Subscribe to the Non-Human & AI Identity Journal

Why do access reviews sometimes leave risky access in place after certification?

Because certification and enforcement are often separated by ticket queues, ownership handoffs, and incomplete integrations. The review records a decision, but another process must carry that decision into the live system. If that downstream process stalls, revoked access persists and the organisation mistakes documentation for control effectiveness.

Why This Matters for Security Teams

Access reviews are meant to be a control checkpoint, but they often become a paperwork event when certification and enforcement are not tied together. The review can correctly identify that access should be removed, yet the actual revocation depends on a separate workflow, a service desk queue, or a connector that may fail silently. That gap is especially dangerous for NHI and agentic workloads, where privileged access is machine-speed and frequently reused across systems.

NHIMG has repeatedly highlighted that this is not a rare edge case: in the Ultimate Guide to NHIs, one of the clearest signals is that only 20% of organisations have formal processes for offboarding and revoking API keys. When reviews are detached from enforcement, organisations can end up with “approved-to-remove” access that remains active long after the certification window closes. Current guidance from the NIST Cybersecurity Framework 2.0 and the OWASP Non-Human Identity Top 10 both point toward closed-loop identity governance, but many implementations still stop at attestation. In practice, many security teams discover that certification did not reduce privilege until an incident, audit exception, or access dispute forced a manual cleanup.

How It Works in Practice

The failure usually starts with a split between identity governance and operational systems. A reviewer certifies or denies access in a governance platform, but the live entitlement exists in an app, cloud account, secrets manager, or CI/CD system that is only loosely integrated. If the deprovisioning connector is missing, delayed, or mapped incorrectly, the review outcome never reaches the enforcement point.

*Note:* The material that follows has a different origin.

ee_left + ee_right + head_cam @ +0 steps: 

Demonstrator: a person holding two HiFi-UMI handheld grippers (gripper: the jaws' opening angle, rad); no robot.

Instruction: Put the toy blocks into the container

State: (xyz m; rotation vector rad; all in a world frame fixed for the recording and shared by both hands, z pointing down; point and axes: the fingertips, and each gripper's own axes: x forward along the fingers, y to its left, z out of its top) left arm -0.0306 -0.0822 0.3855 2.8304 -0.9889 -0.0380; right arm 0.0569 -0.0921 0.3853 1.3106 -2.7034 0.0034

For NHI and agentic systems, that risk is amplified because access often includes API keys, service accounts, tokens, and delegated tool permissions. The practical answer is to make certification produce an actionable change record that is automatically enforced, then verify removal after execution. Teams should treat the review result as a trigger, not as evidence of removal.

  • Bind certification outcomes to automated revocation workflows, not manual tickets.
  • Use authoritative source systems for entitlements, so access is removed where it actually exists.
  • Validate closure with post-revocation checks, especially for secrets and service accounts.
  • Track failed revocations separately from approved removals to expose control drift.

This is where lifecycle discipline matters. The NHI Lifecycle Management Guide aligns with the operational view that access should be provisioned, reviewed, rotated, and offboarded as a continuous process, not a periodic event. That is especially important for credentials stored in code, vaults, and automation pipelines, where human certification alone does not reach the enforcement layer. Guidance from the NIST Cybersecurity Framework 2.0 supports this kind of governance-to-action linkage through continuous improvement and control verification. These controls tend to break down in hybrid environments where legacy applications, custom integrations, and shared service accounts make revocation non-atomic.

Common Variations and Edge Cases

Tighter certification-to-enforcement coupling often increases operational overhead, requiring organisations to balance revocation speed against integration complexity. That tradeoff is real, especially where owners span IAM, app teams, and platform teams, or where the target system does not support immediate deprovisioning.

There is no universal standard for this yet, but current guidance suggests a few patterns. First, privileged access should be reviewed with a shorter closure window than low-risk access, because stale administrative rights create disproportionate exposure. Second, orphaned NHI entitlements need separate handling from human user access, since service accounts and tokens do not respond to manual reminders. Third, emergency access and break-glass exceptions should be time-bound and explicitly revalidated after use, not folded into routine certifications. NHIMG’s research on the Ultimate Guide to NHIs — Key Challenges and Risks shows how quickly unmanaged machine identities become persistent attack paths, while the broader 52 NHI Breaches Analysis reinforces that review failure is often only visible after exposure has already expanded.

Where organisations rely on ticket-based deprovisioning, the process often fails for one of three reasons: unclear ownership, untested connectors, or no verification that the entitlement actually disappeared. That is why mature programmes measure revocation success, not just certification completion.

Standards & Framework Alignment

This section maps relevant standards and security frameworks to the operational risks and controls described in this guidance.

OWASP Non-Human Identity Top 10 address the attack and risk surface, while NIST CSF 2.0 and NIST AI RMF set the governance and control requirements practitioners need to meet.

Framework Control / Reference Relevance
OWASP Non-Human Identity Top 10 NHI-03 Covers stale or overprivileged NHI access that reviews often fail to remove.
NIST CSF 2.0 PR.AC-4 Access rights must be managed and enforced, not only reviewed on paper.
NIST AI RMF AI governance depends on accountability for access decisions and follow-through.

Treat access review as a governed decision with ownership, verification, and closure.